*** Given material ***

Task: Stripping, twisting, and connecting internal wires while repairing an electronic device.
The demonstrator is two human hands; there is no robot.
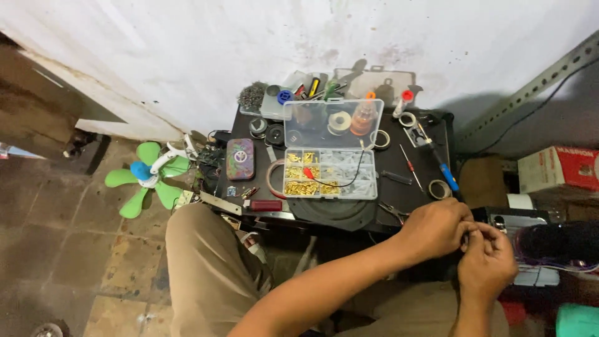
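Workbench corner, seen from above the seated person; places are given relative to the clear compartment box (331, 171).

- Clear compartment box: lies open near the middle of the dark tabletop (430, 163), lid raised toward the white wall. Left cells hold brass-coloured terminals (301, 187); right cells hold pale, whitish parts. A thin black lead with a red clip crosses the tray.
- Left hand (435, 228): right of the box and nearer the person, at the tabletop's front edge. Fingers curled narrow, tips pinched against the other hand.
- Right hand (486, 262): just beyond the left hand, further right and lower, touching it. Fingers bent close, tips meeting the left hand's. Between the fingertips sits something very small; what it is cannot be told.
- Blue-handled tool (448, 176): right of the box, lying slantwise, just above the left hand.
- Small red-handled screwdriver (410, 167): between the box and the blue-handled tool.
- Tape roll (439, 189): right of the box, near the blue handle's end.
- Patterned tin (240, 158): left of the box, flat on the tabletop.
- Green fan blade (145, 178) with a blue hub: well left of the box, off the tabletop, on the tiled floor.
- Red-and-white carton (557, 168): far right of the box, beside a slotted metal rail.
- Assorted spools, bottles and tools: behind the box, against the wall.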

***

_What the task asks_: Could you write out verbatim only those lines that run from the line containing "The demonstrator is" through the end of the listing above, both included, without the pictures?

_Finished task_:
The demonstrator is two human hands; there is no robot.
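Workbench corner, seen from above the seated person; places are given relative to the clear compartment box (331, 171).

- Clear compartment box: lies open near the middle of the dark tabletop (430, 163), lid raised toward the white wall. Left cells hold brass-coloured terminals (301, 187); right cells hold pale, whitish parts. A thin black lead with a red clip crosses the tray.
- Left hand (435, 228): right of the box and nearer the person, at the tabletop's front edge. Fingers curled narrow, tips pinched against the other hand.
- Right hand (486, 262): just beyond the left hand, further right and lower, touching it. Fingers bent close, tips meeting the left hand's. Between the fingertips sits something very small; what it is cannot be told.
- Blue-handled tool (448, 176): right of the box, lying slantwise, just above the left hand.
- Small red-handled screwdriver (410, 167): between the box and the blue-handled tool.
- Tape roll (439, 189): right of the box, near the blue handle's end.
- Patterned tin (240, 158): left of the box, flat on the tabletop.
- Green fan blade (145, 178) with a blue hub: well left of the box, off the tabletop, on the tiled floor.
- Red-and-white carton (557, 168): far right of the box, beside a slotted metal rail.
- Assorted spools, bottles and tools: behind the box, against the wall.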

This output has come to an end.